Map of the observations of Somatochlora arctica in Belgium between 2012-2022, and dispersal buffer of 10 km surrounding each observation. The numbers represent the number of observations, with singletons represented in yellow. All populations are estimated to be smaller than 5000 individuals. photo: Joachim Mergeay
Why it was hard:
- This species has a high dispersal capacity, so it’s definitely hard to define population boundaries.
- The species is rare and occurs at low densities. Adults are very hard to find, as they don’t forage close to the water habitat they live in as larvae. They often forage high in the canopy of trees in the surrounding area. Males tend to stay closer to the water habitat, and defend a territory from time to time. It’s incredibly hard to catch them to ID them with certainty, and they go unnoticed a lot of the time. So detection is hard, let alone counting adults to estimate Nc. Larval exuviae are hard to find too, due to the low accessibility of the habitat.
How we dealt with it: We relied on expert judgment to estimate the Nc. None of the populations had estimated Nc>5000. Population genomic methods may be more suited to estimate population boundaries and Ne trends.
Singleton observations inflating populations number
Example species: Salamandra salamandra (Belgium)
Distribution of Salamandra salamandra observations in Belgium between 2012-2022, with a dispersal buffer of 2 km surrounding each datapoint.

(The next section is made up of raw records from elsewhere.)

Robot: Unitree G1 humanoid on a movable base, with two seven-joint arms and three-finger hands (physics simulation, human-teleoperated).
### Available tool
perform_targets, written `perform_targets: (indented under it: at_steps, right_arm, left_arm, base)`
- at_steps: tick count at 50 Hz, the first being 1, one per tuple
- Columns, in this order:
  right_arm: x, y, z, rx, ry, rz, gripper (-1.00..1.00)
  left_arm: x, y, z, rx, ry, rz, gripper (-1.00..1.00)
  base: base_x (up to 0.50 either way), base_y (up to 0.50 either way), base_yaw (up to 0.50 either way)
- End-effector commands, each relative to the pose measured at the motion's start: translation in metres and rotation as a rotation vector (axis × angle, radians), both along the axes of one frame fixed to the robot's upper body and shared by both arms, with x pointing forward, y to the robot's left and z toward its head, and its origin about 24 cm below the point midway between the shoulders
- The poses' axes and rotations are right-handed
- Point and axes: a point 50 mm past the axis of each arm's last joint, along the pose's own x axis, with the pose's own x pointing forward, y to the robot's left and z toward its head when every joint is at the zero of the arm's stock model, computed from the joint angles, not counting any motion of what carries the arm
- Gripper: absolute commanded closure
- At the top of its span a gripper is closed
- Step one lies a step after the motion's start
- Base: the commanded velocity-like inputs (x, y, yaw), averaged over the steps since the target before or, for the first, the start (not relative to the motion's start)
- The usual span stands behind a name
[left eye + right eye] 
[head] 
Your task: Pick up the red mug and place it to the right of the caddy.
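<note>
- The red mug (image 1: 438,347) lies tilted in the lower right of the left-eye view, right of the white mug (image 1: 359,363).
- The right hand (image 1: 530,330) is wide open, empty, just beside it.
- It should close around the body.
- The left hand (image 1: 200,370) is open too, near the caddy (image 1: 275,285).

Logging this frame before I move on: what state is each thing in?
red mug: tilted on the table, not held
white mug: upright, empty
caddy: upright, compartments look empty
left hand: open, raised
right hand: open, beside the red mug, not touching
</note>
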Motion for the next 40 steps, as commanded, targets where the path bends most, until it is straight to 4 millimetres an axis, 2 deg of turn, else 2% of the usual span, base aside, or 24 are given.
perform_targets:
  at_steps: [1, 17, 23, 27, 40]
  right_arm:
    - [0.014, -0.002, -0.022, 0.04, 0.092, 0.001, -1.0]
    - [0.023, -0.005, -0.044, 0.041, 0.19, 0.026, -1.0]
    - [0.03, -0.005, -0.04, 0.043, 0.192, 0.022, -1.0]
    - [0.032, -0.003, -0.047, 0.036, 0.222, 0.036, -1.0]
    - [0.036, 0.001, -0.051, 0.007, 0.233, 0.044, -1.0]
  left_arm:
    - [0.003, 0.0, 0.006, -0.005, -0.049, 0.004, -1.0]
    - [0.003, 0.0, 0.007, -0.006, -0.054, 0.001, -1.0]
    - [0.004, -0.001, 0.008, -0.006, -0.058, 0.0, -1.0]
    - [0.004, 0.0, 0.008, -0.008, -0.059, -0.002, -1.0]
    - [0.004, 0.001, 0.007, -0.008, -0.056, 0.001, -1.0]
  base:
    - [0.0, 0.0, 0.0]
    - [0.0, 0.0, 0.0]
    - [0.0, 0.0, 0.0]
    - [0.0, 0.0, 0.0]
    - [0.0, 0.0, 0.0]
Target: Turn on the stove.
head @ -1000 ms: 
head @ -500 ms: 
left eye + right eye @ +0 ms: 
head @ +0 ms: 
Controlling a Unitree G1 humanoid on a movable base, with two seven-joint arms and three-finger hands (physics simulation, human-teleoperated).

Those in pink represent observations where certainly no populations occur, and which would inflate the number of populations.Photo: Joachim Mergeay.
Why it was hard: Citizen science data are not always reliable, and data should be curated prior to use. ingleton observations in places where the species is certainly absent, lead to overestimation of the actual number of populations (or sites where the species occurs). Also, the species is very widespread in the south, and the identification of the number of populations is very dependent on underlying assumptions of the dispersal distance: a small change in dispersal distance changes dramatically the number of populations. However, the species is also sensitive to habitat fragmentation by roads and urbanization. Hence evaluation of the likely number of populations would also require a landscape ecological approach. Also it hinges on the assumption that the species only occurs where there are observations, whereas it seems that there may be suitable habitat (deciduous forest with brooks and ponds) without observations because of an observation bias in S-Belgium, where the observation effort is much smaller.
How we dealt with it: Habitat mapping could help define potential habitat boundaries and population boundaries better than with the observation data alone. We pruned observations to know sites in the northern part of the country, and considered the southern part to a great extent as a single metapopulation. Most northern populations are too small (Nc<5000), whereas the southern metapopulation is larger than 5000.